![]() |
| Kejadian 44 |
Yusuf
melakukan suatu trik untuk bisa mengatur bagaimana saudara-saudaranya itu bisa tetap terhubung dengannya. Sebuah trik
seakan ingin menjebak kakak-kakaknya, tapi niatannya bukan karena benci atau
tidak suka, melainkan ingin memberikan sebuah pembelajaran yang baik bagi
mereka.
Yakni
dengan memberikan piala Yusuf saat jamuan makan siang bersama di kediamannya
ada di mulut karung adiknya Benyamin. Juga semua uang-uang hasil pembayaran
mereka tetap ada di mulut karung masing-masing. Sehingga mereka tidak perlu
bayar atas semua ketidaktahuannya itu.
Atas
perintah Yusuf setelah beberapa saat jauhnya mereka berjalan, kepala penjaga
rumahnya segera menyusul mereka. Mengeluarkan sebuah pertanyaan trik, mengapa
engkau membalas kebaikan dengan berbuat jahat?
Pada
saat itu, Yehuda lebih banyak berbicara dengan utusan Yusuf itu. Dia
menunjukkan tanggungjawab yang besar saat sebelum pergi dari Papanya, Yakub.

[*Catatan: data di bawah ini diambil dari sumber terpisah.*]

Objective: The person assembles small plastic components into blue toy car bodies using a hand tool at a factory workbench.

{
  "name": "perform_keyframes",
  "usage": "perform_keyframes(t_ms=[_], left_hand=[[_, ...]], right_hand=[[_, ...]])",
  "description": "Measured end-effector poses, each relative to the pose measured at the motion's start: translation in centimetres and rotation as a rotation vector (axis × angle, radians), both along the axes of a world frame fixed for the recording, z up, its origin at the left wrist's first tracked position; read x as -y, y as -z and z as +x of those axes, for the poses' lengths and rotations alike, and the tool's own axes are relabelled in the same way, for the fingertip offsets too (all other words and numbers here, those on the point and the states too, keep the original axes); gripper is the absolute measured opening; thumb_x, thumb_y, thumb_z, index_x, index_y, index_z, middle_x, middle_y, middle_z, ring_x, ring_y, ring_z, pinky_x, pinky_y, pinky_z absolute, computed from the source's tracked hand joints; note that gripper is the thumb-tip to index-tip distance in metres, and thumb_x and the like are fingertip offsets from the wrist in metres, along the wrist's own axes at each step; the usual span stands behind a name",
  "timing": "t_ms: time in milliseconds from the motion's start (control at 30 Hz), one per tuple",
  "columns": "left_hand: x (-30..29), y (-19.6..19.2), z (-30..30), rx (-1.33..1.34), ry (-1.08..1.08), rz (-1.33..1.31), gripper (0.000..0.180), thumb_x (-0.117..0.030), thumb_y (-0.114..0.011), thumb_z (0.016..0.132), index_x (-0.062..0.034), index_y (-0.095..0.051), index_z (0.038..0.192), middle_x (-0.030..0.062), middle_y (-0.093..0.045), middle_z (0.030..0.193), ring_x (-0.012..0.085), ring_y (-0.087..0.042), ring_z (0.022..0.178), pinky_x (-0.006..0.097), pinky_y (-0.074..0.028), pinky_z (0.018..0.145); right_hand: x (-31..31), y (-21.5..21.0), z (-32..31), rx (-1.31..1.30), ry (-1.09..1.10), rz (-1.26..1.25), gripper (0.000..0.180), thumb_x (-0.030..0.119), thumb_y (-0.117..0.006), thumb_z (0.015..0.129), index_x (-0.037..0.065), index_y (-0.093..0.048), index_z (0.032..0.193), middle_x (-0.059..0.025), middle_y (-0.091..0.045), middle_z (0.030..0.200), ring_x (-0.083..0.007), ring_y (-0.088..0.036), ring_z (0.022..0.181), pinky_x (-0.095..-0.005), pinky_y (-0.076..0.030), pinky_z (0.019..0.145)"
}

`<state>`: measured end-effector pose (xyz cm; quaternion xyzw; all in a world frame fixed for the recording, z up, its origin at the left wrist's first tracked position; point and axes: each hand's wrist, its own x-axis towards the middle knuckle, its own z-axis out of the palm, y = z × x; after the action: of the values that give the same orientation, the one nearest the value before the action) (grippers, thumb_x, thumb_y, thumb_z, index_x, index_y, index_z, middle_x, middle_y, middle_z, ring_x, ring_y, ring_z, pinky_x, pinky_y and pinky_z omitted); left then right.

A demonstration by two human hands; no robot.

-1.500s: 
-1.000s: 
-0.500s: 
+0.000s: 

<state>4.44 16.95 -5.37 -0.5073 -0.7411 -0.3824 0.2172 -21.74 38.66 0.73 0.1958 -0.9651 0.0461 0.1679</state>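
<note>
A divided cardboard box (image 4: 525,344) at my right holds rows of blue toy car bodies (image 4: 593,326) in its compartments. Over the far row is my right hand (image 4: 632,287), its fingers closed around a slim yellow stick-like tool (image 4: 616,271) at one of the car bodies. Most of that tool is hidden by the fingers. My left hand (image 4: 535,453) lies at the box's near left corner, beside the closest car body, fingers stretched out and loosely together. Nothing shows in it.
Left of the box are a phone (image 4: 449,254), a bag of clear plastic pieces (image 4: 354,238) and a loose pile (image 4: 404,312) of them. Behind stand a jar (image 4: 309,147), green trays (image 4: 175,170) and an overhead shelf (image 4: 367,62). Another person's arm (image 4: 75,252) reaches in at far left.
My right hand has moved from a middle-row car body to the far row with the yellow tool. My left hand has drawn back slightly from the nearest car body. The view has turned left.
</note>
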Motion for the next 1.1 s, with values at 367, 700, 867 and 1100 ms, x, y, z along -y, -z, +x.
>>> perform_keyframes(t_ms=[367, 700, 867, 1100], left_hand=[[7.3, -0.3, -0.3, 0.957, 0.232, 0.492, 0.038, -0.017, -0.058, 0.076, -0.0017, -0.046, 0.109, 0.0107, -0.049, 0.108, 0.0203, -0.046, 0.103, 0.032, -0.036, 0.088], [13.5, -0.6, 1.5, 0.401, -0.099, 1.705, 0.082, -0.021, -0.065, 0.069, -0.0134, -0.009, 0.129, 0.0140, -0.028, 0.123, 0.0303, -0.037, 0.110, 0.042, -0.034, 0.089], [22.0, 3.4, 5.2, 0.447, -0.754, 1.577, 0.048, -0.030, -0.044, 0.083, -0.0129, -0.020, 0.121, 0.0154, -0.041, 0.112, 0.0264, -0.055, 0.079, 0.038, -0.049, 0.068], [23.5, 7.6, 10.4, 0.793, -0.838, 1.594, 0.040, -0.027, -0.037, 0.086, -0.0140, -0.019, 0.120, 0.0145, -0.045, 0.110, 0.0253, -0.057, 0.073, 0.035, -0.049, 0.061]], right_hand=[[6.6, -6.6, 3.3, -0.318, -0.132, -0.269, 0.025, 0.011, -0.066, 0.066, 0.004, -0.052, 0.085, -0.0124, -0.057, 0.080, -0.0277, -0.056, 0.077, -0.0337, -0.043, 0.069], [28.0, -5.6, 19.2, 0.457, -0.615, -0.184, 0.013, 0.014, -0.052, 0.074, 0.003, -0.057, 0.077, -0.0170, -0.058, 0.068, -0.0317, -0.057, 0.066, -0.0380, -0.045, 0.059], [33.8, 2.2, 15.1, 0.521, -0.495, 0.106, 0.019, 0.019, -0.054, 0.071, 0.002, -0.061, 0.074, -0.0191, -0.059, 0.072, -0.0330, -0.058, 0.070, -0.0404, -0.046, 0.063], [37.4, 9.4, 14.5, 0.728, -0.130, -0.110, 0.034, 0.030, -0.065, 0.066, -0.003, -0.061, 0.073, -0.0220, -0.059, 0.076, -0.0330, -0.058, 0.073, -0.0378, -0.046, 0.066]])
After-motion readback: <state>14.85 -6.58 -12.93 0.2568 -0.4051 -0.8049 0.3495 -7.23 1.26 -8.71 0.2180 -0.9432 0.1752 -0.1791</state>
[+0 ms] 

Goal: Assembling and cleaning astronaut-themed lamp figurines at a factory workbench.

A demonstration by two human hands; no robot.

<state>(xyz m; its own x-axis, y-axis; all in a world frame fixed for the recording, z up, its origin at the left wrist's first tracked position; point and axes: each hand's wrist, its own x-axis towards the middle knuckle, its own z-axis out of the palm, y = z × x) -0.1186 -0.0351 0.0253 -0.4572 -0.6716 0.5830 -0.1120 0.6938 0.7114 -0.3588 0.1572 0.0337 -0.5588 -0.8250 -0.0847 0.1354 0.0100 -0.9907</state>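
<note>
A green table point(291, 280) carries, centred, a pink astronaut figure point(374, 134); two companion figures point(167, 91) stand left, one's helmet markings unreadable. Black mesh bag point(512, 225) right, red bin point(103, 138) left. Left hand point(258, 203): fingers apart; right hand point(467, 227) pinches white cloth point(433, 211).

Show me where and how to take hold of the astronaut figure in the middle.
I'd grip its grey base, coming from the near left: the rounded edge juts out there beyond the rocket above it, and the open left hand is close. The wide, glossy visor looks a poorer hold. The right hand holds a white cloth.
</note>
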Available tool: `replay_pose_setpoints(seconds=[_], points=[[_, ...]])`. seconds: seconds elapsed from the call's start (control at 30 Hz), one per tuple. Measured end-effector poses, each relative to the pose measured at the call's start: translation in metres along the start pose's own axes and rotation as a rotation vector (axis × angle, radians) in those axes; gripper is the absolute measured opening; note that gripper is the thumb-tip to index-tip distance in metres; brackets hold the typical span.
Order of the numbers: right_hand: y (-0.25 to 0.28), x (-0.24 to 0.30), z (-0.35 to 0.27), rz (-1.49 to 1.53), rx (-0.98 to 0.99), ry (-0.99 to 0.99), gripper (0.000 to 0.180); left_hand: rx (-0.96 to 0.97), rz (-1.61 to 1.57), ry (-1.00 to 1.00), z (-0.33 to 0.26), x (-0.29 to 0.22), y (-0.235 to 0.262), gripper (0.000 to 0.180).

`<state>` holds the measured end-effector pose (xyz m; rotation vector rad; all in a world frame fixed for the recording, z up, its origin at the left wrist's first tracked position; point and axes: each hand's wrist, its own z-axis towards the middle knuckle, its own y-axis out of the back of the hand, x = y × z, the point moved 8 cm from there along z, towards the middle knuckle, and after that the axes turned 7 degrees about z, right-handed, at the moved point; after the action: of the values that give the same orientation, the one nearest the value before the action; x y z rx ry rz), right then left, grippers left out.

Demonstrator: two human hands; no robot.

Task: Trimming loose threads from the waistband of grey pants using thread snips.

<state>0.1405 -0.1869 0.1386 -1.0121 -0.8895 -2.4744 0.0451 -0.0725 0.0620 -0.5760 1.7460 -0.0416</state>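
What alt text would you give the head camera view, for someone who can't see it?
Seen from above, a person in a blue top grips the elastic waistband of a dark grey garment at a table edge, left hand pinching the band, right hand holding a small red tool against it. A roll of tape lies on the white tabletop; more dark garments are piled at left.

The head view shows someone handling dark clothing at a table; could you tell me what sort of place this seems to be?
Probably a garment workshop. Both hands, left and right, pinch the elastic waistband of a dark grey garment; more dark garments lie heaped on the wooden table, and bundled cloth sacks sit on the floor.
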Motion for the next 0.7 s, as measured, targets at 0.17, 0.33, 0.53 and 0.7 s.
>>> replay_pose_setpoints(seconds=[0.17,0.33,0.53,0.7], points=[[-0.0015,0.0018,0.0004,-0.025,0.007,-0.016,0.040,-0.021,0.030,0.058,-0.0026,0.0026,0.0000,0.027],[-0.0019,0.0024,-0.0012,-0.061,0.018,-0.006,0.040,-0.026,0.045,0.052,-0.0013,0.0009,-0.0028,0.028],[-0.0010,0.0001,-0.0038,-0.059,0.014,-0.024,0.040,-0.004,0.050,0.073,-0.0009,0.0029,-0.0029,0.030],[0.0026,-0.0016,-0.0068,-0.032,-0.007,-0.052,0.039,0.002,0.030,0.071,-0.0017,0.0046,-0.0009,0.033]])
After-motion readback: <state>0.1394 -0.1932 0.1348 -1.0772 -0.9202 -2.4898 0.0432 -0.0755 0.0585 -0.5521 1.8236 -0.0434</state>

Menyatakan, “Masakan kami mencuri emas dan perak dari rumah tuanmu?” Juga
menyatakan kepada siapa piala itu didapat, biarlah ia mati, dan kami akan jadi
budak kalian.
Utusan
Yusuf tidak menginginkan kematian mereka, hanya berkata kepada siapa piala itu
dapat, dia lah yang jadi budak tuanku. Akhirnya dilakukan pemeriksaan, dan
benar terdapat pada Benyamin, adiknya yang bungsu. Mereka kembali ke kota, dan
bertemu Yusuf. Yehuda langsung menyampaikan pembelaannya tentang Benyamin
adiknya. Bagaimana mereka tidak bisa berkutik lagi, Allah telah menunjukkan
kesalahan masa lalu kami, dan harus menanggung nya sekarang. Kami hanya bisa menjadi hamba budak?
Yusuf
menolak usul Yehuda, tidak, cukup bagi siapa yang kedapatan piala itu, dialah
yang jadi budakku. Yehuda kembali lagi tampil dan menyatakan bagaimana
perjalanan mereka sebelum sampai ke Mesir. Bagaimana atas perintah tuanku,
untuk harus membawa Benyamin serta, kalau tidak jangan datang ke Mesir?
Akhirnya aku, menjamin keselamatan Benyamin, bahwa dia harus kembali, biarkan
aku menanggung resikonya. Ayahku setuju dan mengambil resiko terberat itu. Aku
tidak ingin ayahku turun kedunia orang mati. Biarlah aku yang ditahan dan jadi
budak. Masakan aku pulang dan tidak membawa adikku?
Apa
pelajaran dari perikop ini kepada kita? Pertama, saat berani berjanji, harus
berani juga untuk menepati tiap-tiap perkataan kita itu. Jangan menjadi orang
yang ingkar janji. Apapun resiko yang sudah kita sampaikan, dan seberapa pun
harganya demi keselamatan orang lain, kita tetap ambil resiko itu dan menjadi
orang yang tepat janji. Seperti Yehuda, yang berani ambil resiko dan terus
melakukan pembelaan kepada adiknya. Dia tidak diam, dan tidak menginginkan
kecelakaan ayahnya, dan biarlah dia sendiri yang menanggung semuanya itu sesuai
dengan perkataannya sebelumnya.
Kedua,
mari menuntaskan pekerjaan dan tanggung jawab yang sudah dipercayakan kepada
kita. Sebab itu juga menunjukkan siapa karakter kita yang sebenarnya. Sekecil
apapun pekerjaan dan tanggungjawab yang kita emban, ketika kita sudah
menyelesaikan, maka kita menjadi orang-orang yang bernilai baik di mata Tuhan.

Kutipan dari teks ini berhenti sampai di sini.